Um es gar nicht so weit kommen zu lassen, können Stoffwechsel anregende Teekuren helfen, die Nieren- und Lebertätigkeit zu unterstützen. Indirekt wird so der Hautstoffwechsel angeregt. Arbeiten die beiden Ausscheidungsorgane unzureichend, müssen viele Abbauprodukte über die Haut ausgeschieden werden. Dafür ist die Haut jedoch nicht vorgesehen und kann entsprechend gereizt reagieren. Mit Heilpflanzen, welche die Nierentätigkeit anregen und den Gallenabfluss fördern, können somit viele Hautprobleme gelindert werden. Das kann für Leber und Galle zum Beispiel Löwenzahn (Taraxacum officinale) oder Pfefferminze (Mentha x piperita) sein. Zum Durchspülen der Nieren sind die Blätter junger Birken (Betula pendula) sehr gut geeignet. Birkenblätter enthalten Flavonoide, ätherische Öle und Gerbstoffe. Die Pflanze wirkt aufgrund dieser Inhaltstoffe wassertreibend. Dadurch erhöht sich die Harnmenge, was besonders bei Harnwegsinfekten oder bei Nierengriess angezeigt ist.

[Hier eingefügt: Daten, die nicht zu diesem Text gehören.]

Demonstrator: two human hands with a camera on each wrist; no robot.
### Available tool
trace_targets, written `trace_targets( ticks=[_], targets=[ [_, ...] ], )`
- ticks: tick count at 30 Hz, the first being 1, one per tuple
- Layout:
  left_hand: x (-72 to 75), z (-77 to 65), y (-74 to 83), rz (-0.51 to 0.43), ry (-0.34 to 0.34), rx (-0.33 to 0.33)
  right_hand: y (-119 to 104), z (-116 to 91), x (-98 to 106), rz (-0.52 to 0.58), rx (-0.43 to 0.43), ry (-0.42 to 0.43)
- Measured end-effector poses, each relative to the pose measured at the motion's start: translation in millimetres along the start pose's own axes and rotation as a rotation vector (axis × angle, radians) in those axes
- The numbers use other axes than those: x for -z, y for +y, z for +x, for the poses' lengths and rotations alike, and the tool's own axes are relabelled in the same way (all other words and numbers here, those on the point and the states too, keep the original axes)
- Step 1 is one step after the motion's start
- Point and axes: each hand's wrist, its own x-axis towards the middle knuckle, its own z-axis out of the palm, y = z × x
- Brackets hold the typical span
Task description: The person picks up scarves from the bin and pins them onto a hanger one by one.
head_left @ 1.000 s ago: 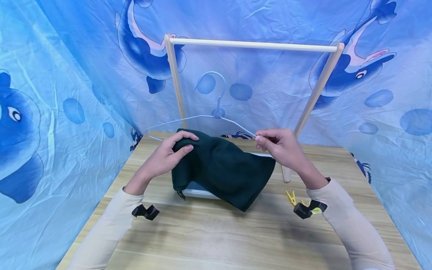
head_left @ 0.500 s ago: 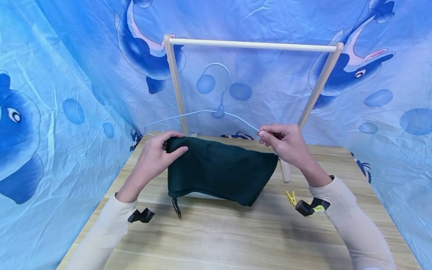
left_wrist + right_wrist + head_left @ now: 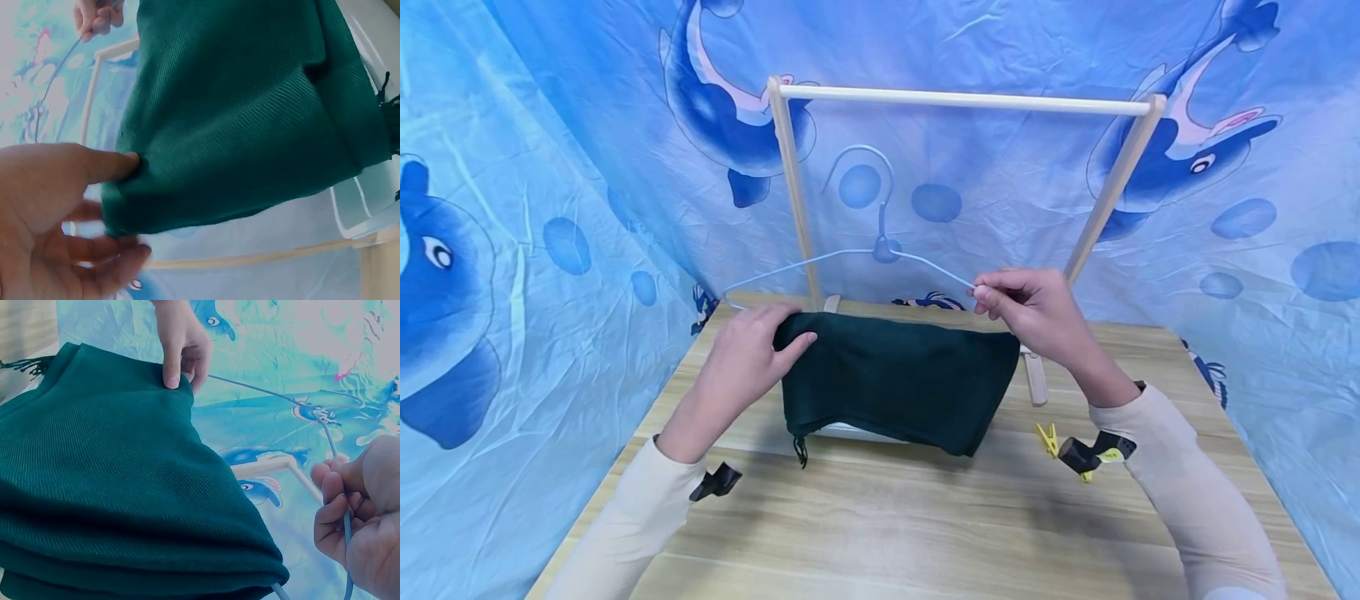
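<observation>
The left hand (image 3: 741,346) pinches the upper left corner of a dark green cloth (image 3: 895,379), thumb on the near face and the other fingers behind, presumably to hold the top fold level and stop that end bunching. The right hand (image 3: 1033,312) has its fingers closed round the sloping arm of a pale blue hanger (image 3: 883,248), near its right end; gripping it there seems to steady the frame with the hook (image 3: 859,148) upright and leave the lower bar free for the cloth. In the right wrist view the bar comes out from under the cloth's right end, so the cloth hangs over it, its tassels (image 3: 801,450) dangling at the lower left.

Relative to the fingers, the cloth's left corner sits between those of the left hand, while its right end lies just below those of the right, apart from them. Whether the left fingers also catch the bar cannot be told. A white tray (image 3: 861,432) shows beneath the lower hem, on the bench (image 3: 865,517), before a rack (image 3: 962,98).
</observation>
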Motion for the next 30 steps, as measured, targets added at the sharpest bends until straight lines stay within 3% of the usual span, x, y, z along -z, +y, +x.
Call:
trace_targets(
  ticks=[3, 7, 9, 12, 15, 19, 25, 30],
  targets=[
    [1.7, -3.6, 3.8, 0.103, 0.042, 0.026, -1.1, 1.2, -0.3, 0.003, -0.006, 0.001],
    [2.9, -7.2, 7.5, 0.231, 0.167, -0.003, -2.1, 2.0, -0.8, 0.003, -0.023, 0.004],
    [2.7, -7.1, 9.4, 0.209, 0.222, -0.056, -2.8, 2.4, -1.2, 0.002, -0.029, 0.006],
    [-1.1, -2.9, 12.7, 0.084, 0.242, -0.163, -3.4, 3.0, -1.8, 0.002, -0.031, 0.007],
    [-10.4, 5.1, 17.8, -0.078, 0.207, -0.293, -3.2, 3.3, -2.9, 0.008, -0.024, 0.003],
    [-25.4, 16.7, 35.5, -0.191, 0.144, -0.441, -3.1, 4.5, -5.3, 0.011, -0.011, 0.002],
    [-47.4, 31.4, 72.2, -0.199, 0.025, -0.56, -3.2, 5.7, -8.1, -0.006, 0.006, 0.0],
    [-64.1, 40.6, 88.7, -0.127, 0.025, -0.635, -4.1, 6.8, -8.7, -0.009, 0.017, 0.006]
  ],
)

Birke für die Blutreinigung

In der Volksheilkunde dienen Birkenblätter zudem als Kur gegen die Frühjahrsmüdigkeit, zur Blutreinigung und helfen bei Gicht und Rheuma. Auch der Birkenrinde wird in der Volksheilkunde eine Heilwirkung zugeschrieben. Die weissliche Rinde, abgekocht in Wasser, wird innerlich wie auch äusserlich in Form von Umschlägen bei Hautkrankheiten verwendet. Auch als Fussbad gegen starken Fussschweiss hat sich die Heilpflanze bewährt.

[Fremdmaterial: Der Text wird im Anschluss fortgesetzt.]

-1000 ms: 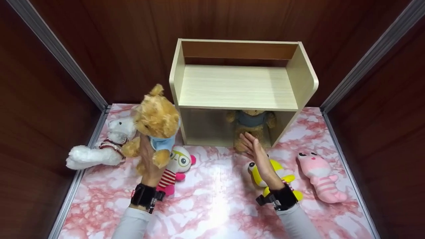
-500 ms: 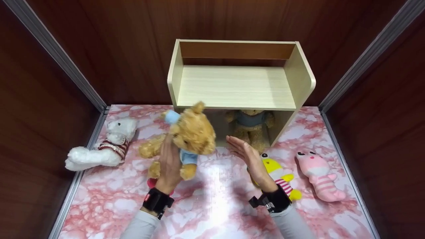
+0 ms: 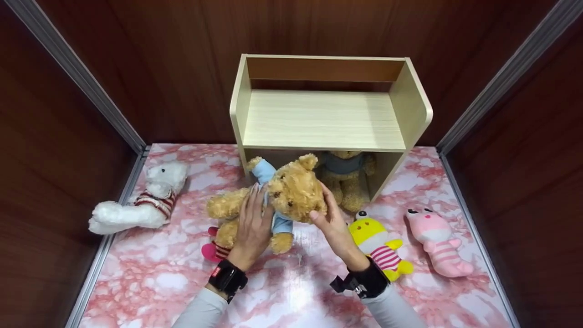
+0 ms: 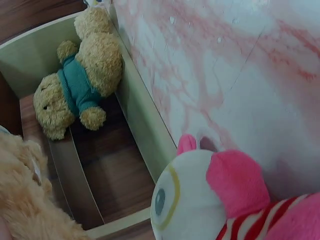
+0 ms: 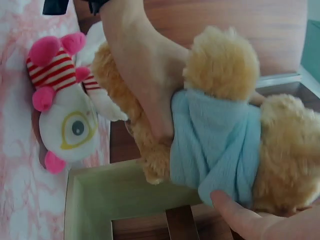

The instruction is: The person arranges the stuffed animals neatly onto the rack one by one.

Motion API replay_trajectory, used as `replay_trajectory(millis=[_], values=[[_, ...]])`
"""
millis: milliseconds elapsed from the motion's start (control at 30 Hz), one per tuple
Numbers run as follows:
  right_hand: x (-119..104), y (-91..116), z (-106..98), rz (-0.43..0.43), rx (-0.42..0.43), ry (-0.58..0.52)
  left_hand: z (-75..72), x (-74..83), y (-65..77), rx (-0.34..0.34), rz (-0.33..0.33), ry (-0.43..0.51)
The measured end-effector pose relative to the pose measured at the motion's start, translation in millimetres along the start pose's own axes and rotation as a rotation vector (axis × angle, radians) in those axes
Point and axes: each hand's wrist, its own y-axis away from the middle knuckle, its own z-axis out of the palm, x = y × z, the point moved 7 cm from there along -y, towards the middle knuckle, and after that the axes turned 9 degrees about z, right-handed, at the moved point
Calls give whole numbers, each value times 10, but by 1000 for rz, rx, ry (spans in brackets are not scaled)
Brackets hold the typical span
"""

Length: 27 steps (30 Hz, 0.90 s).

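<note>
A light-brown teddy bear (image 3: 296, 193) in a light-blue top is held tilted in front of the shelf's lower opening. My left hand (image 3: 253, 223) grips its body from the front, and the right wrist view shows that hand (image 5: 150, 70) round the bear's middle. On the other side my right hand (image 3: 337, 228) holds the bear's head, thumb near its cheek; one fingertip touches the blue top (image 5: 215, 145) in the right wrist view. Inside the lower compartment, at its right end, a second teddy bear (image 4: 82, 82) in a teal top sits upright; its head is partly hidden in the head view.
The pale wooden shelf unit (image 3: 323, 118) stands against the back wall. A white plush (image 3: 157, 196) lies left, a yellow plush (image 3: 378, 241) and a pink plush (image 3: 442, 246) right. A white-and-pink plush with yellow glasses (image 5: 70, 122) lies under the held bear.
My left hand has carried the light-brown bear rightward, from the left of the shelf to its front. My right hand, free before, has closed in on the bear's head.
</note>
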Motion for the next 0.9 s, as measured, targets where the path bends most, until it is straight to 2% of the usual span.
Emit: replay_trajectory(millis=[100, 200, 533, 733, 800, 900], values=[[21, -15, -13, 15, 72, 17, 43, 51, 10, -30, 10, -7], [25, -30, -29, -7, 128, 53, 73, 98, 26, -50, 23, -4], [48, -70, -111, -94, 218, 81, 153, 159, 56, -66, 19, 3], [123, -123, -247, -70, 314, 73, 218, 171, 23, -110, 63, 111], [150, -142, -298, -58, 330, 42, 243, 171, 5, -143, 86, 161], [177, -158, -396, -45, 373, 10, 287, 165, -9, -230, 118, 226]])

Zwischen März und Anfang Mai liefert die Birke ein weiteres Heilmittel, das bei Gicht, Rheuma, Hautproblemen oder auch als Haarwasser zur besseren Durchblutung der Kopfhaut eingesetzt werden kann, den Birkensaft mit seinem Wirkstoff Betulin. Man kann ihn im Fachhandel kaufen oder selber aus dem Stamm einer Birke gewinnen. Wer den Saft selber sammeln möchte, sollte einen Baum wählen, der gross genug ist und einen Meter ab Boden einen Stammdurchmesser von mindestens 20 Zentimetern aufweist. Man bohrt mit einem Holzbohrer ein 5 Millimeter dickes Loch zwei bis drei Zentimeter tief in das Holz. In dieses Loch schiebt man ein Glasoder Plastikröhrchen oder einen hohlen Holunderzweig. Um den Saft aufzufangen, hält man am anderen Ende des Röhrchens ein Gefäss aus Glas oder Plastik hin. So können maximal drei Liter Birkensaft gewonnen werden. Danach verschliesst man das Loch mit Baumwachs und lässt dem Baum zwei Jahre Ruhe, bis er wieder angezapft werden darf.

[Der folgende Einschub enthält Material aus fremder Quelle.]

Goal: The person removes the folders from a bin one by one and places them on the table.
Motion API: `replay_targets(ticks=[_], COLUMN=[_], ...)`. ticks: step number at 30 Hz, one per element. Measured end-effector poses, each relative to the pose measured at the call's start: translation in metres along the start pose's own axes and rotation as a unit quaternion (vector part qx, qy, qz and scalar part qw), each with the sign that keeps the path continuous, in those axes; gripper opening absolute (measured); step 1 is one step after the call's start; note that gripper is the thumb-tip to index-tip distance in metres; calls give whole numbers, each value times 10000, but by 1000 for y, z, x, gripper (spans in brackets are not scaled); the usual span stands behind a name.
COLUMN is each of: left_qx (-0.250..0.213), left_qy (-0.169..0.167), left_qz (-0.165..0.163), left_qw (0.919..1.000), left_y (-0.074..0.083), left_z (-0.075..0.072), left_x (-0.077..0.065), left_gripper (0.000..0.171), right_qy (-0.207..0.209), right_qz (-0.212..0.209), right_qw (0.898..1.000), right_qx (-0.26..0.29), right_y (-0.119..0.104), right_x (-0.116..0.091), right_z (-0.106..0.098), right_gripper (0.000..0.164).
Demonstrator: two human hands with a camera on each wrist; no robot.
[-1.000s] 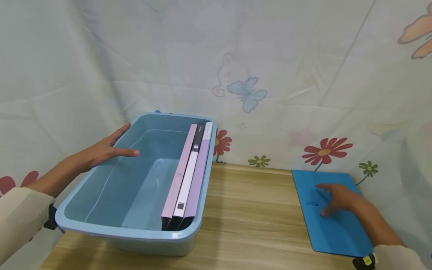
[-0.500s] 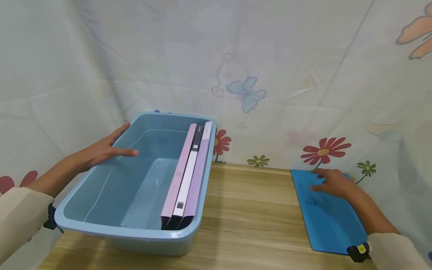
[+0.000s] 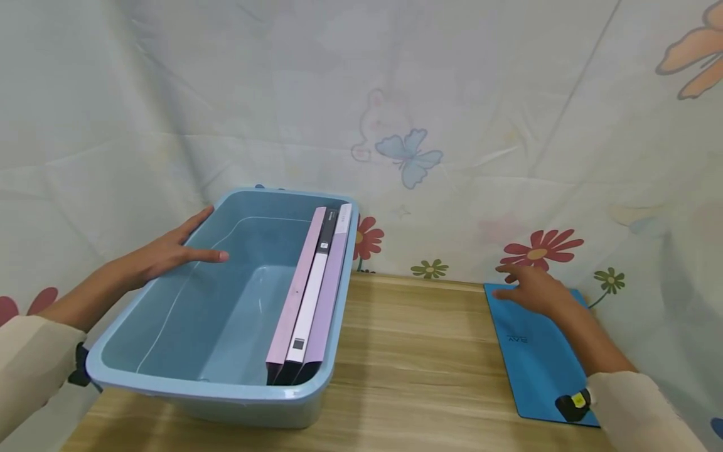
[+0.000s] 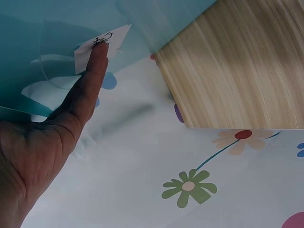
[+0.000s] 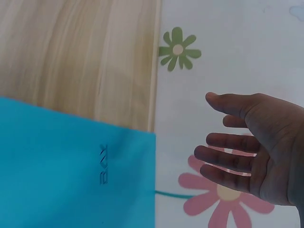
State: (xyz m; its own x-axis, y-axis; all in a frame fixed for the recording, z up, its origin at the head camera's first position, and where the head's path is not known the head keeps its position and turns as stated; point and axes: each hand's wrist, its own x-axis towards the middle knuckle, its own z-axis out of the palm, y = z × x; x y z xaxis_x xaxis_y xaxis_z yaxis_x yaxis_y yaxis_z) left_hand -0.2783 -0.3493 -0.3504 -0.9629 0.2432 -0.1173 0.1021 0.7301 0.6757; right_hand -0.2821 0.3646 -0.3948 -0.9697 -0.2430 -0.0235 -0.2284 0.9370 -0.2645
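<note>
My left hand (image 3: 165, 256) rests at the left wall of a light blue plastic tub (image 3: 211, 390). Its fingers lie straight along the outside, and the thumb reaches over the rim. In the left wrist view a finger touches a white label (image 4: 85, 56) on the tub's outer side. Several slim binders or boxes stand on edge along the tub's right wall: pink (image 3: 295, 300), black and white (image 3: 309, 295), and lilac (image 3: 326, 301). My right hand (image 3: 536, 289) hovers with spread fingers above the far end of a thin flat blue panel (image 3: 542, 364) lettered "RAY". It holds nothing.
Tub and blue panel sit on a wood-grain table (image 3: 418, 364). A pale cloth (image 3: 305, 94) printed with flowers and butterflies hangs behind the table's far edge and along the sides.
My right hand has lifted from over the middle of the blue panel and moved left and away from me. My left hand stays at the tub. The panel and binders stay put.
</note>
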Motion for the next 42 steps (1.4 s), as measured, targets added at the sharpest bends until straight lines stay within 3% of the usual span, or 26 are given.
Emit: replay_targets(ticks=[18, 42], left_qx=[27, -31], left_qy=[21, -22], left_qz=[-44, -123], left_qw=[10000, 9999], left_y=[-1, -4], left_z=[-1, 0], left_x=[0, 3], left_gripper=[125, 125], right_qy=[312, 397], right_qz=[-121, -368], right_qw=[9994, 9984], right_qx=[36, 140], right_y=[-51, -110], right_x=[27, 52], right_z=[-19, -38], right_gripper=[68, 61])
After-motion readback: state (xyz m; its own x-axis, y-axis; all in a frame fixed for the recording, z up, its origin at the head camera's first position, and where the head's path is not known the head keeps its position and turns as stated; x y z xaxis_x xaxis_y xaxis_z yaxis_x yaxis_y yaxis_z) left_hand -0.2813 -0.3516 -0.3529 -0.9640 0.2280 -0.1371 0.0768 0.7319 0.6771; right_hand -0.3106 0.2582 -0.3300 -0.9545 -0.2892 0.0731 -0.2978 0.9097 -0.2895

Bei Hautproblemen kann der Birkensaft äusserlich angewendet werden. Zusätzlich trinkt man täglich zwei Schnapsgläser davon, solange der Vorrat reicht. Birkensaft lässt sich im Kühlschrank einige Wochen aufbewahren. Er kann auch in kleinen Portionen eingefroren oder mit Alkohol haltbar gemacht werden.